# [Directions]
Within the data below, copy each line where the string "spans" is found.

(Saved data entries)
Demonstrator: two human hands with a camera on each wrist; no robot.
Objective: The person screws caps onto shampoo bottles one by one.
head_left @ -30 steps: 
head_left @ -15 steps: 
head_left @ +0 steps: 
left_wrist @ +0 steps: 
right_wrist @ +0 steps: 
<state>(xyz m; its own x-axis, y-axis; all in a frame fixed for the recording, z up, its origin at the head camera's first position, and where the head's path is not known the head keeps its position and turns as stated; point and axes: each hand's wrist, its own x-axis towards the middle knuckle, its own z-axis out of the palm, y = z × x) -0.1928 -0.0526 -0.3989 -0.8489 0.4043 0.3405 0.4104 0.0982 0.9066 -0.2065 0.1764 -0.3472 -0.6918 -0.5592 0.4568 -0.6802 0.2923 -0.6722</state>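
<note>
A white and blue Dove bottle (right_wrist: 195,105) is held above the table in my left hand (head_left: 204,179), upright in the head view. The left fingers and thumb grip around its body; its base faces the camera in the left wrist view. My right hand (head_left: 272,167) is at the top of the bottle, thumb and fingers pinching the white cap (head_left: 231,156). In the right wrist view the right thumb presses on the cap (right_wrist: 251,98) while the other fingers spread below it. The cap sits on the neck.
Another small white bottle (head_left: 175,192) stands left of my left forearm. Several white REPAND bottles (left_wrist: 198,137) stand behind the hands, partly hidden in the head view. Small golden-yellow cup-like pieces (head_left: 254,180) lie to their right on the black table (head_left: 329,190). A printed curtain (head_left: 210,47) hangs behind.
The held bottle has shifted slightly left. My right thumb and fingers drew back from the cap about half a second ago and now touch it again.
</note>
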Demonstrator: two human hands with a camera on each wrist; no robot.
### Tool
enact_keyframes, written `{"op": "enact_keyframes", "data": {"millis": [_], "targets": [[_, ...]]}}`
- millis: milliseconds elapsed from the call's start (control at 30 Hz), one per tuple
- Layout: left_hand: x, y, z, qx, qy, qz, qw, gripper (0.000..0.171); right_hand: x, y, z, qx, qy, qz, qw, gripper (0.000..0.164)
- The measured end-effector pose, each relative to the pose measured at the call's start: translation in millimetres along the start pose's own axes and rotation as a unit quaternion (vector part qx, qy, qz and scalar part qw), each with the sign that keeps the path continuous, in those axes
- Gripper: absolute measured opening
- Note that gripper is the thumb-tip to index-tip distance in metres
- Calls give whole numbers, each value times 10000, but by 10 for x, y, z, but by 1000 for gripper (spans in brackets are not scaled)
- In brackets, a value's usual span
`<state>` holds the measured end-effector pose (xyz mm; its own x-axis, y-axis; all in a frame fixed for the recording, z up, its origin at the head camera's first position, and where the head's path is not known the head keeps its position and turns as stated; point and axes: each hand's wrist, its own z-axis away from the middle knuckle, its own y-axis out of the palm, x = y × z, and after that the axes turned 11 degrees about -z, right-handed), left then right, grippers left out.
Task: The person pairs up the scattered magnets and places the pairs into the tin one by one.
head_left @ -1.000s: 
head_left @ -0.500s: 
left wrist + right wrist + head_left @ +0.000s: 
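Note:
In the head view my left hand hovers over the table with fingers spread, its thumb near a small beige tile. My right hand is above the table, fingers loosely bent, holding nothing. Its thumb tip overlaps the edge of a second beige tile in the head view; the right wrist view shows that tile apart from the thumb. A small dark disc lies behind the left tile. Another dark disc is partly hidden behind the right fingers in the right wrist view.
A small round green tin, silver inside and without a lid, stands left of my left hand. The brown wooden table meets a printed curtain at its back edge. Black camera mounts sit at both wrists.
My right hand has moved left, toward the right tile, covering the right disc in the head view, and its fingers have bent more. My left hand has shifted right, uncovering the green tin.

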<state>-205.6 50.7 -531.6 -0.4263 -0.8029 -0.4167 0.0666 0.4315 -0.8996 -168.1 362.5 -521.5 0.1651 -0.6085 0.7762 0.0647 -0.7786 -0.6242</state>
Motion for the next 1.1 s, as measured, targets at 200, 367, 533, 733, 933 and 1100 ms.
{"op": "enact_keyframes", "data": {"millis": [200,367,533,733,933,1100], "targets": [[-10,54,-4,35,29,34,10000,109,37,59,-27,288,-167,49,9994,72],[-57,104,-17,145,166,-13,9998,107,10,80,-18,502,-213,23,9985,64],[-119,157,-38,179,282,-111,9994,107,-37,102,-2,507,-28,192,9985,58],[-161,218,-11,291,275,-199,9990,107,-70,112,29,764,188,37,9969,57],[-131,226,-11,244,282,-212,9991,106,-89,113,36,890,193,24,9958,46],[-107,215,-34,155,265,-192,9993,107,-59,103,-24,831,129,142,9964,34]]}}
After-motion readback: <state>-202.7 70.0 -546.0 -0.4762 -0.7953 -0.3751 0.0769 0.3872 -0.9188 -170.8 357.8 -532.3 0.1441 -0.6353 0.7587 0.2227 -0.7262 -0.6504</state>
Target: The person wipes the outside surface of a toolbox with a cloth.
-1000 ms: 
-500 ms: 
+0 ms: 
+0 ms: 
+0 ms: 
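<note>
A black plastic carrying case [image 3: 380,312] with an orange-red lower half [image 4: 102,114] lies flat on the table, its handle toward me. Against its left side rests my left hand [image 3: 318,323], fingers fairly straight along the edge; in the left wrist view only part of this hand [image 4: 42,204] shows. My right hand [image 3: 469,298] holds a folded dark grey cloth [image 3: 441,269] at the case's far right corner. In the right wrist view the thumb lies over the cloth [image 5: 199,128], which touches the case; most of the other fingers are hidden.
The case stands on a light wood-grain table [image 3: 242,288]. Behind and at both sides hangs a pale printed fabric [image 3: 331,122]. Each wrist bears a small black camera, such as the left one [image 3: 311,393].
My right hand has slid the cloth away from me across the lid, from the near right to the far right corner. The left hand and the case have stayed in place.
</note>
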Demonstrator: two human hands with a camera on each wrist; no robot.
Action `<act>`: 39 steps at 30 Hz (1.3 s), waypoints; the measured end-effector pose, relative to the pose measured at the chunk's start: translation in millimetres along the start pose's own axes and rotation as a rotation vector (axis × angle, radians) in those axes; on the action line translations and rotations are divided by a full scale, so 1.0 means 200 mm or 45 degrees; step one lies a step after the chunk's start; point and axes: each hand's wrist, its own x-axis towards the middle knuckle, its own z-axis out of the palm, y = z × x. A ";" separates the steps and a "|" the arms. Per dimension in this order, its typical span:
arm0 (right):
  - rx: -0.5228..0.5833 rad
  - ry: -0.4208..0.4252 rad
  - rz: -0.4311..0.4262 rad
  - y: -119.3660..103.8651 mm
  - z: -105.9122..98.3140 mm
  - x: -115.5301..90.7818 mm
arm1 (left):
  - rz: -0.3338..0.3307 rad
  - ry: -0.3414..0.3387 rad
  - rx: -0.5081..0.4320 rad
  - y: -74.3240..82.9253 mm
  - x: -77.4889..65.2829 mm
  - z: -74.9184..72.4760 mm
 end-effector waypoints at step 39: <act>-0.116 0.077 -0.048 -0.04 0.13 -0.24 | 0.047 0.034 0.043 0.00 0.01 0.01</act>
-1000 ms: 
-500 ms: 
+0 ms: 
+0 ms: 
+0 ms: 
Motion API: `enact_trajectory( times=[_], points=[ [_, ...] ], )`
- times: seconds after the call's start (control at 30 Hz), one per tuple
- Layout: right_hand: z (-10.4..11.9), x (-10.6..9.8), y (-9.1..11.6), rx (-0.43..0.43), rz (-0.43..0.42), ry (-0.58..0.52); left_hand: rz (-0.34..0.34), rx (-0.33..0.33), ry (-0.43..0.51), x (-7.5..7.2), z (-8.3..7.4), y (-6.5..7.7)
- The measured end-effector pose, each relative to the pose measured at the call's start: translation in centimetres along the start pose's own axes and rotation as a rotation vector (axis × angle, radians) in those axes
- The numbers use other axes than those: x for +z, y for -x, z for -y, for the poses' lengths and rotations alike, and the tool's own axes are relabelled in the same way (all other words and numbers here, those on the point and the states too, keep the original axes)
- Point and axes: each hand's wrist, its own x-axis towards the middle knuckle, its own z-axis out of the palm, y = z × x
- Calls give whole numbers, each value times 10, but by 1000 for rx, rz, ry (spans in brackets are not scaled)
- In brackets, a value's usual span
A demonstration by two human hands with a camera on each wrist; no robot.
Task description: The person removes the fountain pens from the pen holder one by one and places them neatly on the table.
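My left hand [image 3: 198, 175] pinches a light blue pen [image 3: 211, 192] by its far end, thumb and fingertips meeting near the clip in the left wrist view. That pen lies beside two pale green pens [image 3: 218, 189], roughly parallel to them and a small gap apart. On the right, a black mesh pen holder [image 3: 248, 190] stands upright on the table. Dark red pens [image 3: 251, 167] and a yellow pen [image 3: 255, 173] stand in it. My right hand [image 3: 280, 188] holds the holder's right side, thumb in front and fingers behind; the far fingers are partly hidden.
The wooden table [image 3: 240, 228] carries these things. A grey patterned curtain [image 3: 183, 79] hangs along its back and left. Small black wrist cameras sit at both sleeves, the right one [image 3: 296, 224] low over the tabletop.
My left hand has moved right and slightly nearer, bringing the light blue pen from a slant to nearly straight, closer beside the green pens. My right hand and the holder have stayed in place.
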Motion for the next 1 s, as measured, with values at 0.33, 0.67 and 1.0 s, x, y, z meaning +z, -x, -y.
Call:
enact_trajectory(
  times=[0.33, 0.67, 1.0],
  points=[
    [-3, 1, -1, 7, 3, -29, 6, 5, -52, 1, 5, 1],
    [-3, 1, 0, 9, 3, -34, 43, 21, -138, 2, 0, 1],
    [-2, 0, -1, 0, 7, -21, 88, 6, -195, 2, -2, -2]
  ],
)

# [Written solution]
- Calls give whole numbers, each value times 10000, but by 10 for x, y, z, but by 1000 for gripper (spans in brackets are not scaled)
- Calls give whole numbers, each value times 10, but by 1000 for rx, rz, ry (spans in brackets are not scaled)

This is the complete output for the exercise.